Department of Biology Education & Herbarium collections (PRC), Faculty of Science, Charles University, Viničná 7, Praha 128 00, Czech Republic.
Institute of Botany of the Czech Academy of Sciences, Zámek 1, Průhonice 252 43, Czech Republic.
Database (Oxford). 2024 Oct 10;2024. doi: 10.1093/database/baae107.
The unifying element of all biodiversity data is the issue of taxon hierarchy modeling. We compared 25 existing databases in terms of handling taxa hierarchy and presentation of this data. We used documentation or demo installations of databases as a source of information and next in line was the analysis of structures using R packages provided by inspected platforms. If neither of these was available, we used the public interface of individual databases. For almost half (12) of the databases analyzed, we did not find any formalized taxa hierarchy data structure, providing only biological information about taxon membership in higher ranks, which is not fully formalizable and thus not generally usable. The least effective Adjacency List model (storing parentId of a taxon) dominates among the remaining providers. This study demonstrates the lack of attention paid by current biodiversity databases to modeling taxon hierarchy, particularly to making it available to researchers in the form of a hierarchical data structure within the data provided. For biodiversity relational databases, the Closure Table type is the most suitable of the known data models, which also corresponds to the ontology concept. However, its use is rather sporadic within the biodiversity databases ecosystem.

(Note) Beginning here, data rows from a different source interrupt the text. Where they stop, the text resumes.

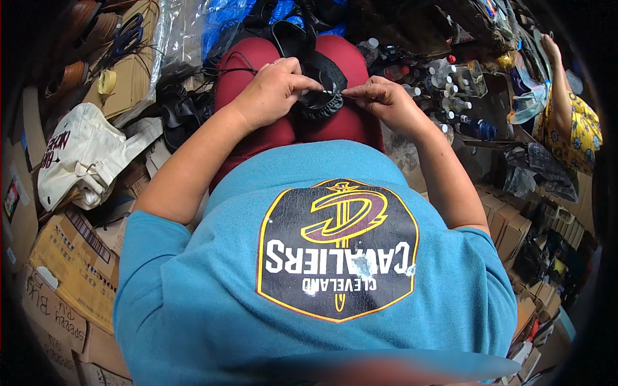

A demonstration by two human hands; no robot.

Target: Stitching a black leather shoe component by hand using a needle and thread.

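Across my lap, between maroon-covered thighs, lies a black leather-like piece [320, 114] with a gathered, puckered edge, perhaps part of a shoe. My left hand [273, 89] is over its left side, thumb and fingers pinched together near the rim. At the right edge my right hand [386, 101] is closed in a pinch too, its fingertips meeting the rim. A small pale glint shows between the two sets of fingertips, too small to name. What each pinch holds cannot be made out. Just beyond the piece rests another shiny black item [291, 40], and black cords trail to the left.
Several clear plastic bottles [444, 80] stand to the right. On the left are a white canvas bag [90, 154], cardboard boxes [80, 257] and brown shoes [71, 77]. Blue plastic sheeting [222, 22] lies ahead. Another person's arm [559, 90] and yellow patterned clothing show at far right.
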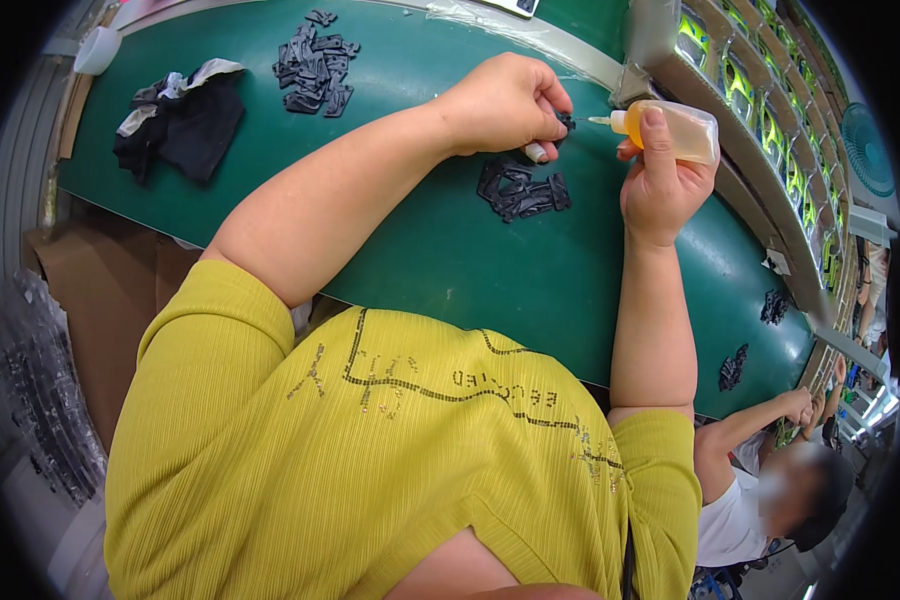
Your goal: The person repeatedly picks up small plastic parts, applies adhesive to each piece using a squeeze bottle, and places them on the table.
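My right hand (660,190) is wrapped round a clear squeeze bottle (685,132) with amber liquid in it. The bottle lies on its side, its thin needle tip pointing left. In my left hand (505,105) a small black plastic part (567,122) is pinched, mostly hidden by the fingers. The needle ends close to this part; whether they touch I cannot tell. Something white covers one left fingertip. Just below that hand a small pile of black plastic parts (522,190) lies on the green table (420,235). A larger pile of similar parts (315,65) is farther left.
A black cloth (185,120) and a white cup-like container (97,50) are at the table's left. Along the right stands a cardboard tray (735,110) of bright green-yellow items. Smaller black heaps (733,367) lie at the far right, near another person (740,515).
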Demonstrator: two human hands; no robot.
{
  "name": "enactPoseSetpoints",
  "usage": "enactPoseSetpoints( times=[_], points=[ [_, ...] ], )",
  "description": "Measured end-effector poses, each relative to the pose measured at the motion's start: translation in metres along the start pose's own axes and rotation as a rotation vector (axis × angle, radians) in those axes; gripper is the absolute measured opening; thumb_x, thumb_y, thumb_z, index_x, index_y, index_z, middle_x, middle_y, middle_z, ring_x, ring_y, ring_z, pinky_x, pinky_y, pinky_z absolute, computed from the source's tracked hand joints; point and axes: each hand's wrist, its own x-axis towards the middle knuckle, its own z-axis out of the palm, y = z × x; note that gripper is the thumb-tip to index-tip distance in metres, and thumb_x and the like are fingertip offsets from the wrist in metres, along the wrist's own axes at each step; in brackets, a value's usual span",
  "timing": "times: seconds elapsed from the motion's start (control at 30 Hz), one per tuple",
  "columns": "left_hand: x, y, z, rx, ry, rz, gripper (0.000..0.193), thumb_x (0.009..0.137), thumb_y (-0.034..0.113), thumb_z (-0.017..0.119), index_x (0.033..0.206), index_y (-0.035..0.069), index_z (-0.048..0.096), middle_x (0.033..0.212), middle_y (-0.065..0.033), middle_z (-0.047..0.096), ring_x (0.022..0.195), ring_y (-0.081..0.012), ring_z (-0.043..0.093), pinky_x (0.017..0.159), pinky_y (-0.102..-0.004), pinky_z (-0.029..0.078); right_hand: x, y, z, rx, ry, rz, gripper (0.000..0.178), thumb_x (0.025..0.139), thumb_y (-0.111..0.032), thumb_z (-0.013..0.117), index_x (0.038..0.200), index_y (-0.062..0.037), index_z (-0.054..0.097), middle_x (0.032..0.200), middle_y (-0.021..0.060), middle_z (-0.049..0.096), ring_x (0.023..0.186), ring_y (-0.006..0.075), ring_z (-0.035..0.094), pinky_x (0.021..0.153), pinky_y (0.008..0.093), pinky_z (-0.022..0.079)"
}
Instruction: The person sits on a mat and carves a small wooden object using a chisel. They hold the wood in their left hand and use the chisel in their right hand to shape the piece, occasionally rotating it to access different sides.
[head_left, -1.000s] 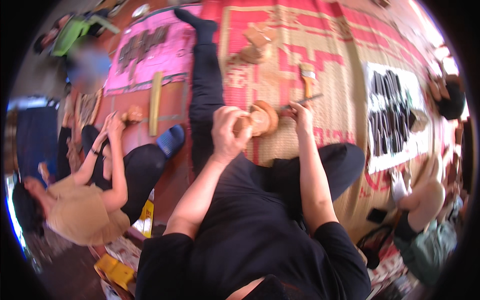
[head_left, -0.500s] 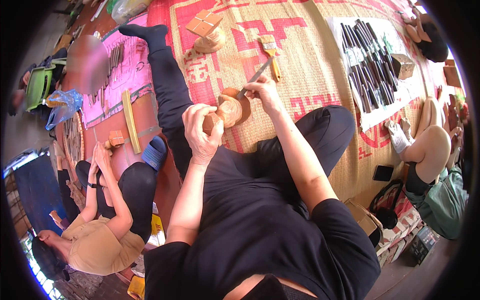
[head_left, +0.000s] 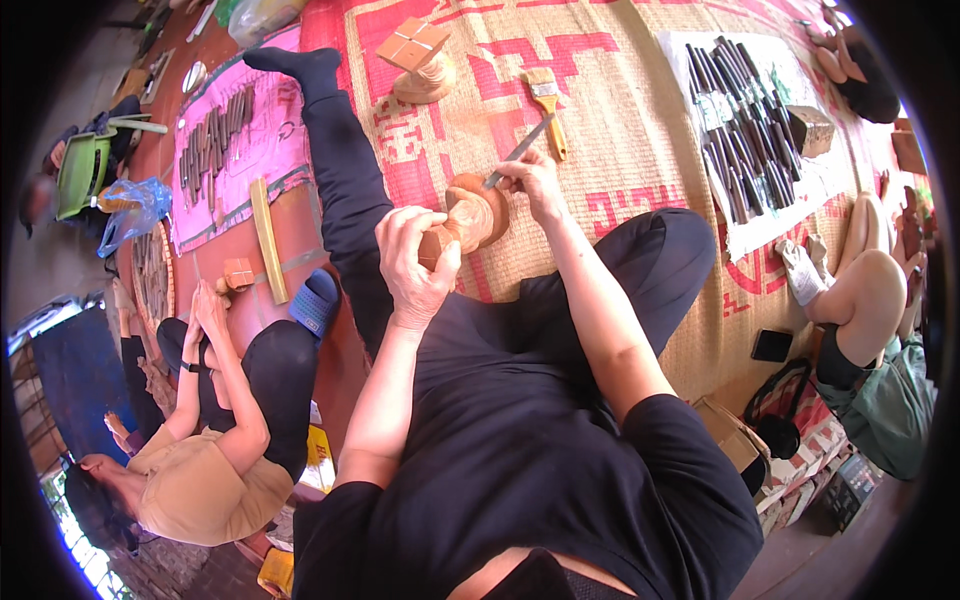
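My left hand (head_left: pixel 412 262) is closed around the near end of a turned, carved wooden piece (head_left: pixel 472 218), which has a square reddish block at that end and a wide round base at the far end. Between the bent fingers of my right hand (head_left: pixel 536 186) is a flat grey metal carving tool (head_left: pixel 524 138); I cannot tell whether it is a file or a chisel. Its lower tip is at the edge of the round base; whether it touches is unclear. Beyond my right hand, a flat brush (head_left: pixel 547 108) with a yellow handle lies on the woven mat (head_left: pixel 610 130).
A second wooden piece (head_left: pixel 425 78) stands ahead. Dark-handled tools (head_left: pixel 745 130) lie in rows on white sheeting at right, beside a wooden block (head_left: pixel 810 130). Tools (head_left: pixel 215 145) rest on pink cloth at left, near a wooden strip (head_left: pixel 268 240). People sit on both sides; a blue slipper (head_left: pixel 312 303) is at left.
The tool's tip has drawn back a little from the carved middle toward the edge of the base. My left hand keeps its grip. A blurred patch over the pink cloth is gone.
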Motion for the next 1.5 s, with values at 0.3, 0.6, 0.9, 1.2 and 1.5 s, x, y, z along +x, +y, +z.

所有生物多样性数据的统一要素是分类单元层次结构建模问题。我们比较了 25 个现有的数据库,从处理分类单元层次结构和呈现此数据的角度进行比较。我们使用数据库的文档或演示安装作为信息来源,接下来是使用检查平台提供的 R 包分析结构。如果这些都不可用,则使用各个数据库的公共接口。对于分析的近一半(12 个)数据库,我们没有找到任何形式化的分类单元层次结构数据结构,仅提供关于高级分类单元成员身份的生物信息,这些信息不能完全形式化,因此通常不可用。在其余的提供者中,占主导地位的是最少有效的邻接列表模型(存储分类单元的 parentId)。这项研究表明,当前生物多样性数据库对分类单元层次结构建模的重视程度不够,特别是在提供给研究人员的形式是数据中提供的分层数据结构。对于生物多样性关系数据库,闭包表类型是已知数据模型中最合适的一种,它也与本体概念相对应。然而,在生物多样性数据库生态系统中,它的使用相当分散。